Splitting a Mail header using Perl
Here is an example of a mail header:
From wew@bearnet.com Fri Jun 27 20:31:48 1997
Return-Path: <wew@bearnet.com>
Received: looloo.bearnet.com (207.55.144.29)
by luna.bearnet.com with SMTP;
27 Jun 1997 20:31:47 -0000
Date: Fri, 27 Jun 1997 13:31:42 -0700 (PDT)
From: wew@bearnet.com
To: You There <you@overthere.com>
Message-Id:
<199706272031.NAA08953@luna.bearnet.com>
Subject: Welcome to the world of email!
The body of the message goes here, after one blank line.
All Internet email is formatted like this, according to RFC-821 (SMTP) and RFC-822 (Internet Email).

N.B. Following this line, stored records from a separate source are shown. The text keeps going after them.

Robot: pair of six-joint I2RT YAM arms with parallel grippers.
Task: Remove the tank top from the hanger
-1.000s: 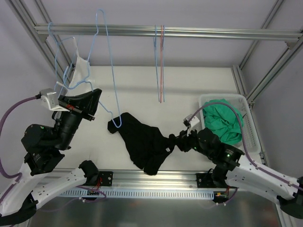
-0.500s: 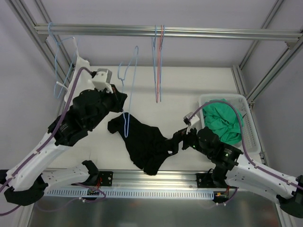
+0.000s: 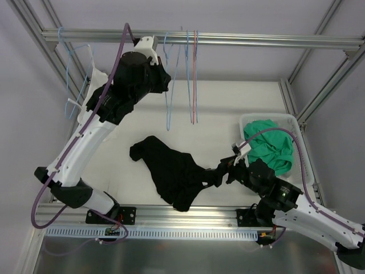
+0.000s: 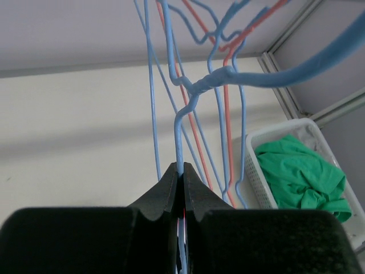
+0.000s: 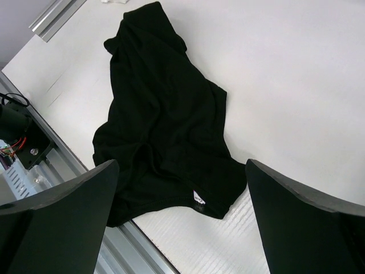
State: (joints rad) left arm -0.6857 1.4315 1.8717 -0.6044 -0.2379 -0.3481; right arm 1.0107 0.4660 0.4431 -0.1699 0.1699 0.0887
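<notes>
Left gripper clamped on the wire of a blue hanger, high up beside the other hangers on the rail. Right gripper spread wide. The black tank top lies crumpled directly beneath it on the table, off the hanger.

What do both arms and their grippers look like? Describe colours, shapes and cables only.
Left arm: long white shells joined by black joint housings, with a purple cable running along it. Right arm: the same white shells and black joints, with a looping purple cable. Left gripper: black fingers tapering to narrow tips. Right gripper: broad, rounded matte-black fingers.
</notes>
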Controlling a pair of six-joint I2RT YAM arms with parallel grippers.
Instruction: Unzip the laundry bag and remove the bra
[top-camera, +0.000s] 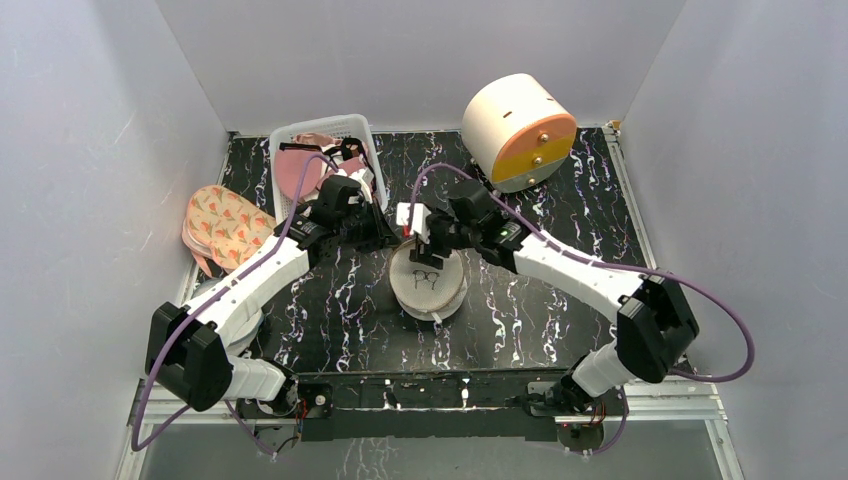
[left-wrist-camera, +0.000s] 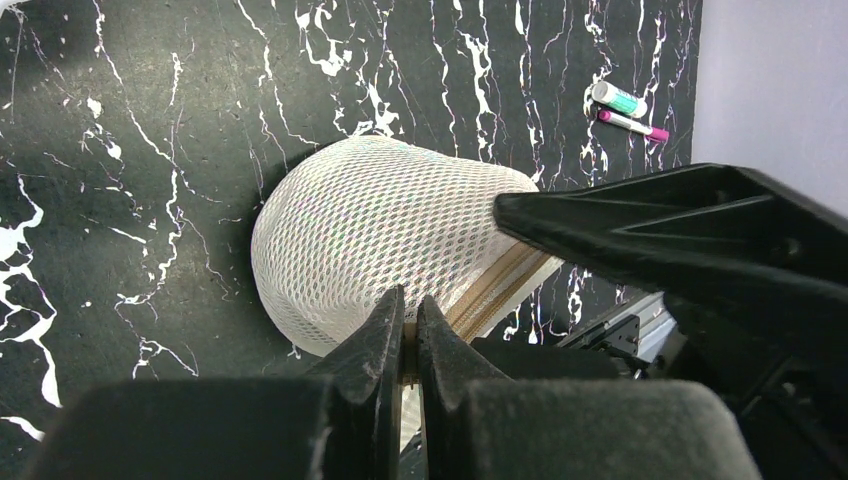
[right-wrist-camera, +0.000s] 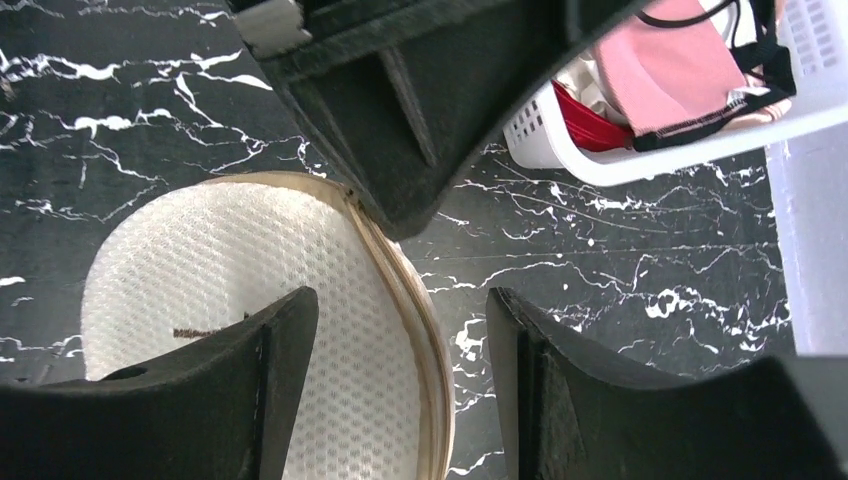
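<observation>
Laundry bag (top-camera: 428, 285) sits mid-worktop. Zip (right-wrist-camera: 425, 330) looks shut where visible, so unzipping prob. not begun and bra removal is all to do. At the bag's far rim, left claw (left-wrist-camera: 410, 305) is pinched closed on what seems the zip pull (left-wrist-camera: 409, 352). Right claw (right-wrist-camera: 400, 300) gapes astride the zip, gripping nothing. Bra hidden, mesh too dense. Far-left corner: basket (top-camera: 290, 135) w/ clothes.

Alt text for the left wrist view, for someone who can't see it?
The left gripper is closed, apparently on the tan zipper of a white mesh bag lying on a black marbled table. A black finger of the other arm reaches over the bag from the right; two markers lie near the wall.
</observation>
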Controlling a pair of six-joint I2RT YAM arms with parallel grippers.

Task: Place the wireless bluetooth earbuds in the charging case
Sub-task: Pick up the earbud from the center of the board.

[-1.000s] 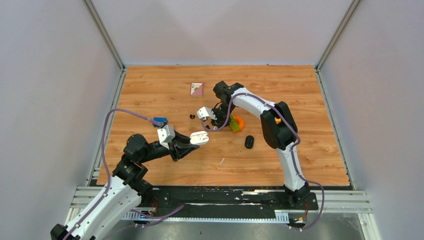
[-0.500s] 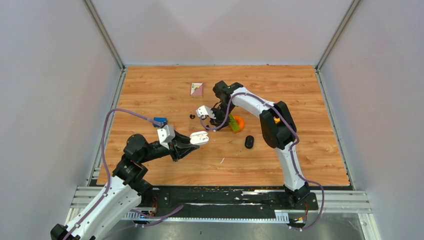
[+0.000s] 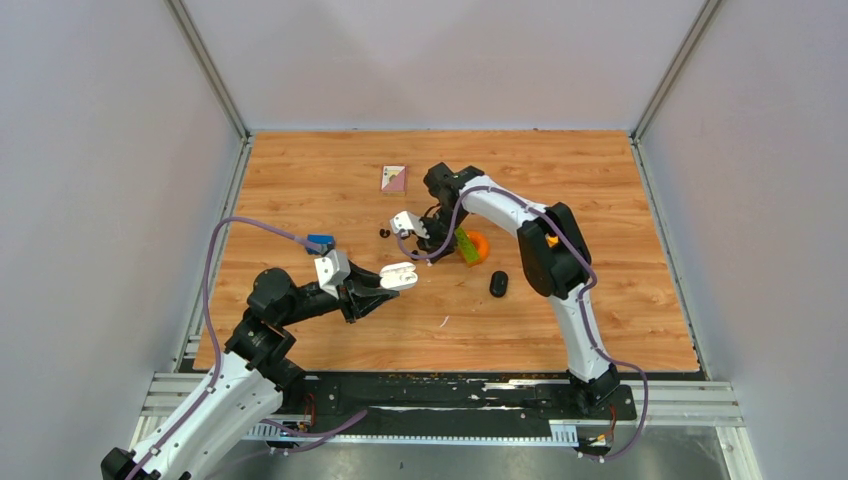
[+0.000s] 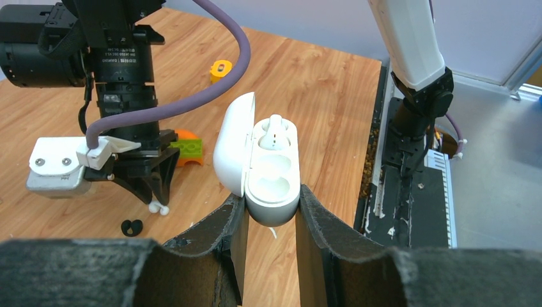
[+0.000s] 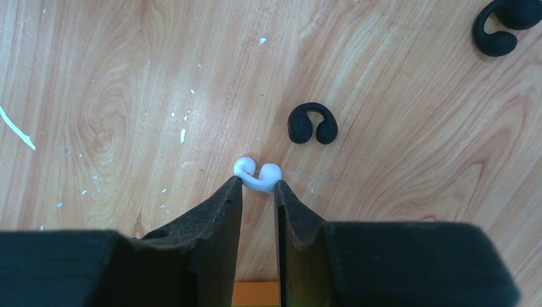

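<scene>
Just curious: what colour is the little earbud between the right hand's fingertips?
The earbud is white, clearest in the right wrist view.

The wooden tabletop [image 3: 300,170] carries a small pink-and-white card [image 3: 394,178] near the middle of the far edge. Around the centre lie a black earbud [image 3: 384,233], a white earbud [image 5: 257,175] just beside it, another black earbud [image 5: 505,22] and an orange-and-green toy [image 3: 472,246]. A black case [image 3: 498,284] lies toward the near edge, and a white scrap [image 3: 443,321] nearer still.
</scene>
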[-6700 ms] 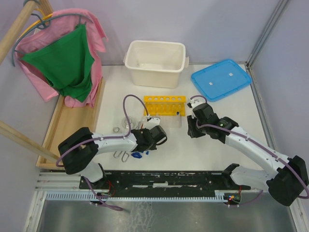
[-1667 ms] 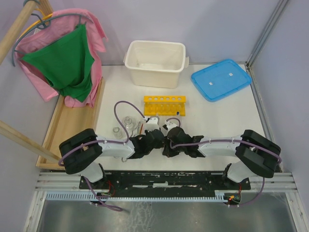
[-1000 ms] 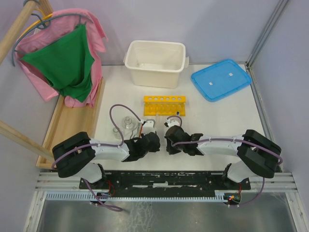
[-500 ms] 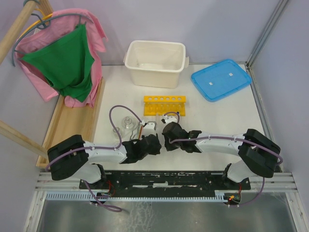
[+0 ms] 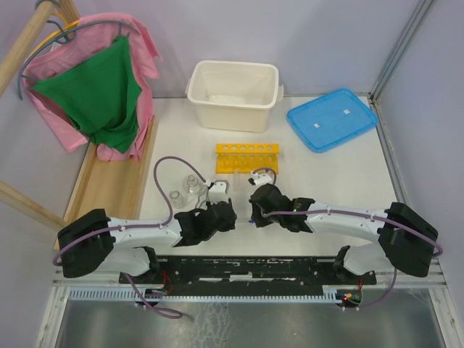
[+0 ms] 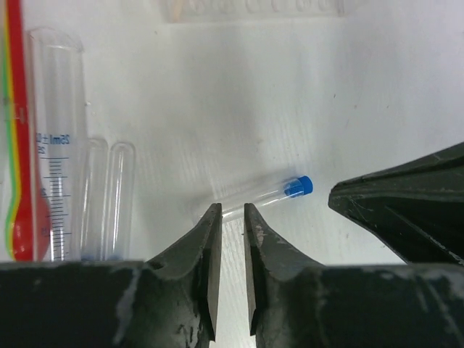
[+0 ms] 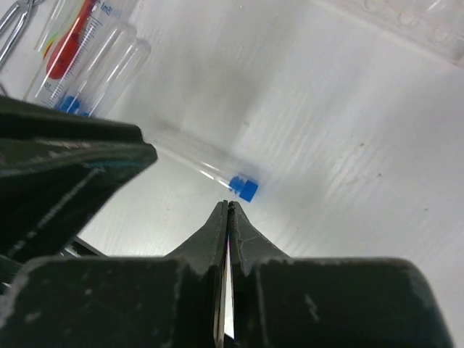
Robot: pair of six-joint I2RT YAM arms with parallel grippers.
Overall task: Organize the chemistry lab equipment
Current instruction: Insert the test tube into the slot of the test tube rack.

Here, then, is an easy way to split a mail header.
Regular Expressions
while(<>) {
chomp;
last unless $_;
next unless /^\w*:/;
($lhs, $rhs) = split /:\s*/;
$headers{uc $lhs} = $rhs;
}
-
The line
last unless $_;
ends the loop at the first blank line.
The last
statement tells a looping structure to go to the last possible increment of the loop, complete the cycle, then exit. We will be looking at last
in more detail in Module 5.
- The line
next unless /^\w*:/;
skips old Unix-style headers that do not have a colon.
The next
statement tells a looping structure to skip the remaining steps in a given cycle of the loop and go to the next increment.
We will be looking at next
in more detail in Module 5.
- The
%headers
hash will get the mail headers (except duplicate header lines).
Now you can easily do something like this:
print "on $headers{DATE},
$headers{FROM} said: . . . \n";
The following simple program prints the name, home directory, and login shell of all the users on a Unix system:
#!/usr/bin/perl -w
my ($lhsogin, $passwd, $uid, $gid,
$gcos, $home, $shell);
open(PASSWD, '</etc/passwd');
while (<PASSWD>) {
chomp;
($lhsogin, $passwd, $uid, $gid, $gcos,
$home, $shell) = split /:/;
print "$lhsogin ($gcos): UID: $uid,
HOME: $home, SHELL: $shell\n";
}
The /etc/passwd
file is a colon-delimited list of all the user-related information for each user on a Unix system (the password is only one component of that information, and it is one-way encoded so it can not be read anyway).